PQ and RS are two parallel chords of a circle of length 14 cm and 48 cm, respectively, and lie on the same side of the centre O. If the distance between the chords is 17 cm, what is the radius (in cm) of the circle ?

25

Let OX be perpendicular to RS and OY be perpendicular to PQ

Let OX be d

and XY = 17

So,

OY = (d + 17)

Applying pythagoras theorem in \(\Delta \)OXS

\( {OS }^{2 } \) = \( {OX }^{2 } \) + \( {XS }^{2 } \)

⇒ \( {OS }^{2 } \) = \( {d }^{2 } \) + \( {24}^{2 } \)

Again,

In \(\Delta \)OYQ

\( {OQ }^{2 } \) = \( {OY }^{2 } \) + \( {YQ }^{2 } \)

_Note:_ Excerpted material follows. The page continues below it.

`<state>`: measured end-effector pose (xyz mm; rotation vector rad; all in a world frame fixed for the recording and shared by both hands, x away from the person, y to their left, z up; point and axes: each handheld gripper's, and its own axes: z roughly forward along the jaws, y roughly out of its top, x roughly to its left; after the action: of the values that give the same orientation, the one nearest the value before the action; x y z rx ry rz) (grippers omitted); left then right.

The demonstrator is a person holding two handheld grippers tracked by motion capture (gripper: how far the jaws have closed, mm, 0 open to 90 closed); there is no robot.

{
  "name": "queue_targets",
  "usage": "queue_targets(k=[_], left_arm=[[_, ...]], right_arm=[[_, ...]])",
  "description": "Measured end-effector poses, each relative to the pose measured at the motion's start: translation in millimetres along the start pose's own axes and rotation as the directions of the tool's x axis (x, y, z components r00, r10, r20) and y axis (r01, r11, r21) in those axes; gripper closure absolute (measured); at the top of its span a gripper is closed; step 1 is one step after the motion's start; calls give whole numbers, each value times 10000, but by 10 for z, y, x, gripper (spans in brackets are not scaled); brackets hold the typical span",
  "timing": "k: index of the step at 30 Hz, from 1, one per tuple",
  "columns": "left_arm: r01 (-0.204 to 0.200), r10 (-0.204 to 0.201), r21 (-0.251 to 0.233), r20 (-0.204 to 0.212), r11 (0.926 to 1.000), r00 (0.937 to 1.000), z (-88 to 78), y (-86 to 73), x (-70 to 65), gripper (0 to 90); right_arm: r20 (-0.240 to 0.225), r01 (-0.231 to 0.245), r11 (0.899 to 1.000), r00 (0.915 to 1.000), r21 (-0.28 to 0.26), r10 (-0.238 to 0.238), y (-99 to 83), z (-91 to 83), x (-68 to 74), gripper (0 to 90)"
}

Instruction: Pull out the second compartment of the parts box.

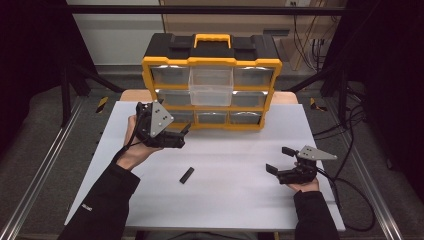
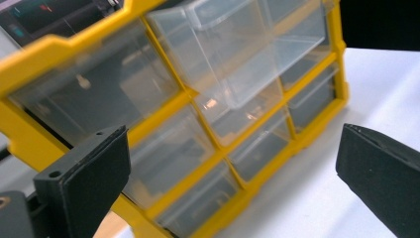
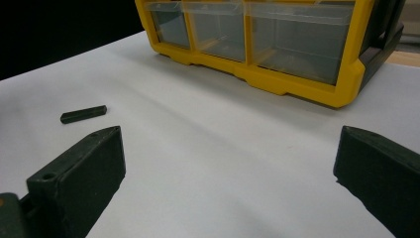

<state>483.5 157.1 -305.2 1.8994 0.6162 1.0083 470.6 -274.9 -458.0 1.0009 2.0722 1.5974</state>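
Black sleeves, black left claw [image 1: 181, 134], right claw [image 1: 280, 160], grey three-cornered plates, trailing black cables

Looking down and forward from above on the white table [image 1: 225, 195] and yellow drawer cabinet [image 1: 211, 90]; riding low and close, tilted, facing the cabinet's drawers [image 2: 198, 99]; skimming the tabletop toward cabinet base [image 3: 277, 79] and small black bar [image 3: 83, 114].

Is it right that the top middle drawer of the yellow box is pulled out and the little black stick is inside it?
Not quite. The top middle drawer of the yellow box is pulled out, but the little black stick lies on the white table, in front of the box. The high view shows it.
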Motion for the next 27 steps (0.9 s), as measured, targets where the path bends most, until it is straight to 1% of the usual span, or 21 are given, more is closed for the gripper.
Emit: queue_targets(k=[1, 3, 4, 8, 9, 10, 14, 16, 19, 21, 22, 25, 26, 27], left_arm=[[103, -103, -32, -8, 9999, 9999, -10, -30, 4, 1], [360, -360, 17, 139, 9994, 9993, -24, -95, 17, 1], [392, -392, 68, 132, 9992, 9991, -31, -129, 19, 0], [746, -749, 133, 221, 9971, 9969, -60, -280, 38, 0], [885, -889, 140, 290, 9960, 9956, -67, -317, 44, 0], [977, -981, 159, 263, 9951, 9948, -72, -353, 46, 0], [1247, -1253, 195, 315, 9920, 9916, -94, -482, 48, 0], [1453, -1458, 160, 419, 9893, 9884, -106, -540, 43, 0], [1556, -1564, 208, 469, 9876, 9866, -105, -625, 19, 0], [1748, -1762, 307, 513, 9841, 9830, -105, -683, 2, 0], [1738, -1751, 270, 551, 9844, 9830, -99, -707, -5, 0], [1903, -1917, 309, 547, 9812, 9799, -97, -770, -22, 0], [1879, -1888, 228, 496, 9819, 9808, -94, -789, -19, 0], [1909, -1917, 205, 505, 9814, 9801, -95, -808, -21, 0]], right_arm=[[-5, -19, 10000, 10000, 4, 19, 0, -1, 1, 2], [2, -20, 10000, 10000, -8, 20, 1, -4, -1, 2], [1, -16, 10000, 10000, -19, 16, 2, -5, -1, 2], [0, -27, 10000, 10000, -1, 27, 1, -2, 0, 2], [2, -9, 10000, 10000, -6, 9, 1, -1, -2, 2], [-3, -26, 10000, 10000, 4, 26, 0, -1, 0, 2], [-8, -24, 10000, 10000, 23, 24, -2, 2, 1, 2], [-6, -28, 10000, 10000, 47, 28, -3, 4, 1, 2], [3, -17, 10000, 10000, 50, 17, -4, 6, 1, 2], [-5, -11, 10000, 10000, 55, 11, -5, 8, 1, 2], [0, -17, 10000, 10000, 55, 17, -5, 7, 3, 2], [2, -6, 10000, 10000, 59, 6, -5, 8, 2, 2], [-3, -17, 10000, 10000, 70, 17, -6, 9, 3, 2], [7, -10, 10000, 10000, 81, 10, -7, 12, 3, 2]])
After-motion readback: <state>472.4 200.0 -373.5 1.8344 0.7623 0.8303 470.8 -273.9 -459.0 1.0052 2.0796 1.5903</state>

⇒ \( {OQ }^{2 } \) = \( {(d + 17) }^{2 } \) + \( {7 }^{2 } \)

Now,

\( {d }^{2 } \) + \( {24 }^{2 } \) = \( {(d + 17) }^{2 } \) + \( {7 }^{2 } \)  [OS = OQ = radius of the circle]

⇒  \( {d }^{2 } \) + 576 = \( {d }^{2 } \) + \( {17 }^{2 } \) + d x 17 + 49

⇒ 576 =  289 + 34d + 49

⇒ 34d = 576 - 289 - 49

⇒ 34d = 238

⇒ d = \(\frac{238}{34}\)

⇒ d = 7,

So,

\( {OS }^{2 } \) = \( {7 }^{2 } \) + \( {24 }^{2 } \)

⇒ \( {OS }^{2 } \) = 49 + 576

⇒ \( {OS }^{2 } \) = 625

⇒ OS = 25

Therefore, radius of the circle is 25 cm.